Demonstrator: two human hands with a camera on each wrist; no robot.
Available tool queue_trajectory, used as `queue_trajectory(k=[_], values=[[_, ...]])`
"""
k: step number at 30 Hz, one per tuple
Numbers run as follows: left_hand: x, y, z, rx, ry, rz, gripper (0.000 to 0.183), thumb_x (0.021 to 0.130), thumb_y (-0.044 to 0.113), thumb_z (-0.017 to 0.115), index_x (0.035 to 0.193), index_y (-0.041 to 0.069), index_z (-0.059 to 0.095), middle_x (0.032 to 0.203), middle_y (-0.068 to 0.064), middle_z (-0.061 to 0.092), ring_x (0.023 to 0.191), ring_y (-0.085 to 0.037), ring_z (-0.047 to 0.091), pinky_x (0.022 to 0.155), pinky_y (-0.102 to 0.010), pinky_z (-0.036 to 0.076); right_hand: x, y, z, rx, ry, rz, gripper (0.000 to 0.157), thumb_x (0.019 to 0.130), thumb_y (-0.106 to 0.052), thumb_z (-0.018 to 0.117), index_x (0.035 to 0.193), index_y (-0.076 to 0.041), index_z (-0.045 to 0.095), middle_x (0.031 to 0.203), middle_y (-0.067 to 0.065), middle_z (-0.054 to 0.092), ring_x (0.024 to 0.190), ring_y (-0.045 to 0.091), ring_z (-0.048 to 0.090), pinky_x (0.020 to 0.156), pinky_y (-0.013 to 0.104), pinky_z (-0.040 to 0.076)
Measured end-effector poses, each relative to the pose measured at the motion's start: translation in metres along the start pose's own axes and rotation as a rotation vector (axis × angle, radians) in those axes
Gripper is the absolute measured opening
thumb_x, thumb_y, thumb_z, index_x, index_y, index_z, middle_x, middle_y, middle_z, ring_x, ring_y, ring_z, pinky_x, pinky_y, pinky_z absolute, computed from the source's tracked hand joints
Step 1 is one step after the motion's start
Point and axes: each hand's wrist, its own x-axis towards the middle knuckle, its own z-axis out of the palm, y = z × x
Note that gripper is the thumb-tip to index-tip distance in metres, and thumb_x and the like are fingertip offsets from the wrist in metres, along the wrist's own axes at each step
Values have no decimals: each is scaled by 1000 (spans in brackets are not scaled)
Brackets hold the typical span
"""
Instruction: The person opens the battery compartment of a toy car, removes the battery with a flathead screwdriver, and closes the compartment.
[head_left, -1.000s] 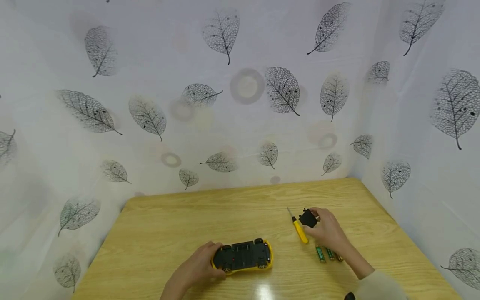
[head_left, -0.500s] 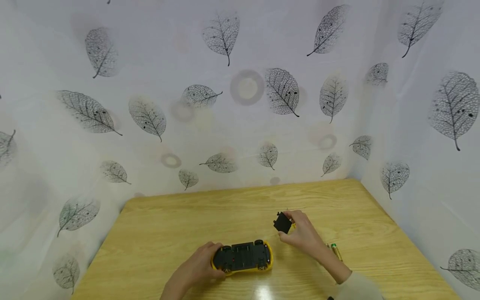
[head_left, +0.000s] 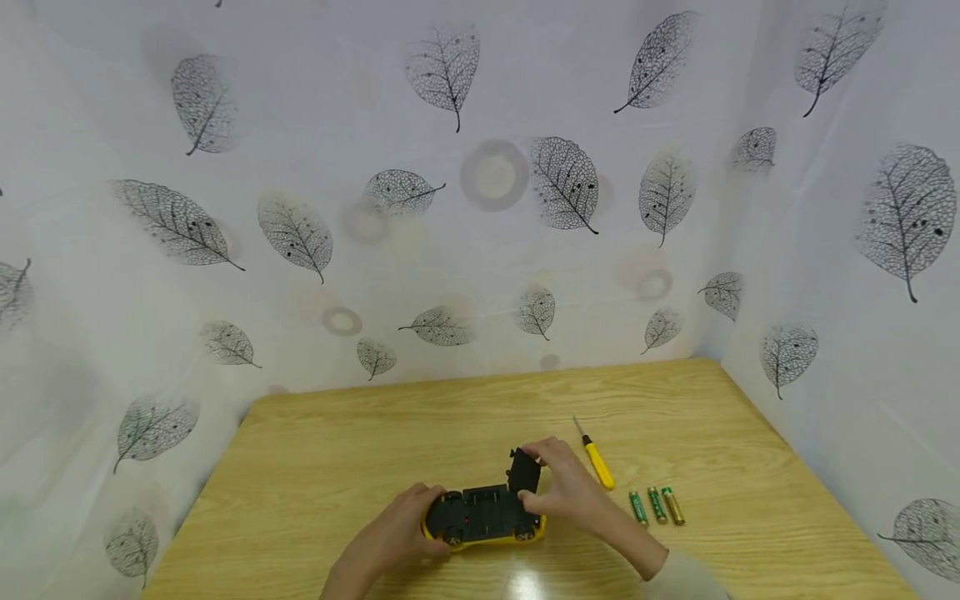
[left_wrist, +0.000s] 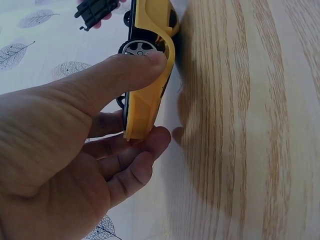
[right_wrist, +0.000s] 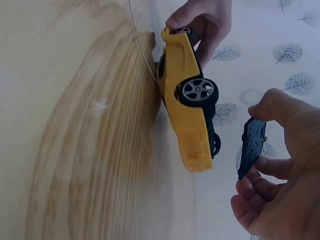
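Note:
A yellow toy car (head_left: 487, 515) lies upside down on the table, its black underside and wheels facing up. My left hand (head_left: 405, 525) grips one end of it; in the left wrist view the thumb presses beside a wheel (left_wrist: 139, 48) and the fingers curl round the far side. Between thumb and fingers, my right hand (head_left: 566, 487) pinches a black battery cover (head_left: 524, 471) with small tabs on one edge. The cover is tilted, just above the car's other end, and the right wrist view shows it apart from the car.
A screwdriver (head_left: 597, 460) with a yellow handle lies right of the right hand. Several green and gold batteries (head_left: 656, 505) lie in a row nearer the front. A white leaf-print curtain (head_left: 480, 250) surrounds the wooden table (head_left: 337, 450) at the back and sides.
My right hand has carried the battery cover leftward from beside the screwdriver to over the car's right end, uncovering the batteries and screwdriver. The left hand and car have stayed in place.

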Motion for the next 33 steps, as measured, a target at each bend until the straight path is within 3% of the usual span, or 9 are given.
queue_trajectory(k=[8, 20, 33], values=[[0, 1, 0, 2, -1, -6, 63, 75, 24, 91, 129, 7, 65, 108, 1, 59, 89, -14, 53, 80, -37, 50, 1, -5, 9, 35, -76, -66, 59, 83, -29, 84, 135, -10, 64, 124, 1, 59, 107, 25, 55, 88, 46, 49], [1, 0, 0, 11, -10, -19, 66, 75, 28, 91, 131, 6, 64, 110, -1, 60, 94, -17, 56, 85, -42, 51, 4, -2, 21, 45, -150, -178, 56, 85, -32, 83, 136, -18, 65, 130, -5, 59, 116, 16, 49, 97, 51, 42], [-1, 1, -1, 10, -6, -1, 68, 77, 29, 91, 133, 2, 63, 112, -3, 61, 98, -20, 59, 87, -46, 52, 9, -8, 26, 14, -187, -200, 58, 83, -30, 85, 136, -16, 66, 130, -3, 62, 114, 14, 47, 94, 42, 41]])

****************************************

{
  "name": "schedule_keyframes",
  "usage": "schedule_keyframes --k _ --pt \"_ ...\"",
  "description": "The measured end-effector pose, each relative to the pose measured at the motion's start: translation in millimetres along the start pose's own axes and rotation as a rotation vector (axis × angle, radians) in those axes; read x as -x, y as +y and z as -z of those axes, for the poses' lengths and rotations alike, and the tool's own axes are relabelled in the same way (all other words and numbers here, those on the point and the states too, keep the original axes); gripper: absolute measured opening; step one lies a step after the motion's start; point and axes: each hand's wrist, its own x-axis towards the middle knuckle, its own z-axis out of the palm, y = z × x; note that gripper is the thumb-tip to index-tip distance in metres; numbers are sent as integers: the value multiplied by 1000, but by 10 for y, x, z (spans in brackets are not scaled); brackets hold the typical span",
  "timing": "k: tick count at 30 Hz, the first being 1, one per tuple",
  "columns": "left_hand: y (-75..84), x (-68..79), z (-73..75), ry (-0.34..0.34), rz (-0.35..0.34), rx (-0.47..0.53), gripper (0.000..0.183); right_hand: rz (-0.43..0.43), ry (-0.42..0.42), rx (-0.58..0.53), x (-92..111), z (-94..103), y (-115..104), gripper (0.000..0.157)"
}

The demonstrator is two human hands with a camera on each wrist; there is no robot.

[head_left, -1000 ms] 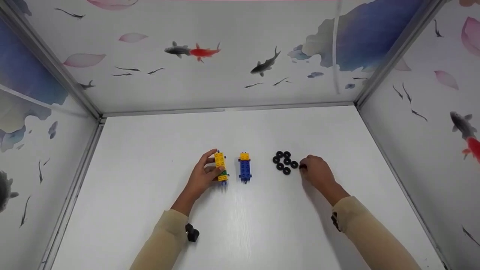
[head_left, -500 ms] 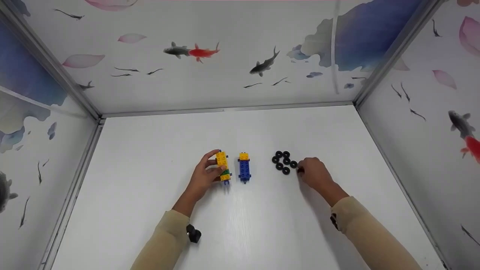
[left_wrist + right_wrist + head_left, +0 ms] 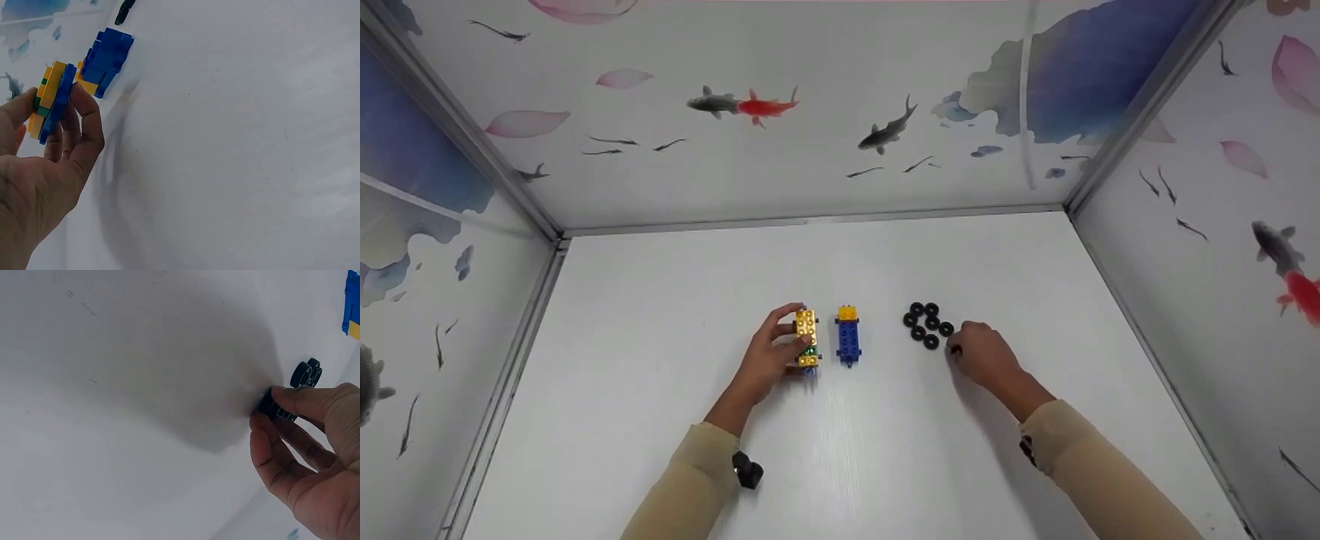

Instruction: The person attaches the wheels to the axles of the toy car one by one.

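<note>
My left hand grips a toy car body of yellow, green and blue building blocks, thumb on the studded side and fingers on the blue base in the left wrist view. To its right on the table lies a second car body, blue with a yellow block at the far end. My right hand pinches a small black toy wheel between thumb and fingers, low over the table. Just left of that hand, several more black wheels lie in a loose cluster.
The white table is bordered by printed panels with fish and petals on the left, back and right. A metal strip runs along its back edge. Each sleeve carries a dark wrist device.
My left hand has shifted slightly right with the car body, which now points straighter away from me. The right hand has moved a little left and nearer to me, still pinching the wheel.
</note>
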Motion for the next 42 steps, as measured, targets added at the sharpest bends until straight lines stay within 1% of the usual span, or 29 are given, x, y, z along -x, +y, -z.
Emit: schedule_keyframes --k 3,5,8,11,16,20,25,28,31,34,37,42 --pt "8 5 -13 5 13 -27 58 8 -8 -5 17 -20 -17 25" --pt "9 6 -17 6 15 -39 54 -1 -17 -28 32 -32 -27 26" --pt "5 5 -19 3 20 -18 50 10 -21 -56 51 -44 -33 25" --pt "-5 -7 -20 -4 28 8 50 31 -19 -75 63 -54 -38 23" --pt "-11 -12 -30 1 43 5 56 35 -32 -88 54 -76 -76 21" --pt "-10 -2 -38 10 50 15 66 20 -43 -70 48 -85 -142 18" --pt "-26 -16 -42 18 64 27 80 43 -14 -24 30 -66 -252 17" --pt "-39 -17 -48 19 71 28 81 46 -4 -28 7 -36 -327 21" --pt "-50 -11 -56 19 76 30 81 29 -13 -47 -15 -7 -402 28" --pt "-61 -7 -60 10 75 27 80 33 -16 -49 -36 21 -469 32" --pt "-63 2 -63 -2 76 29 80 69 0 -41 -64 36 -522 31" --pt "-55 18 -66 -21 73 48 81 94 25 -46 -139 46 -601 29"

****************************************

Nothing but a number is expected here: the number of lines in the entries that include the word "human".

RESPONSE AREA
2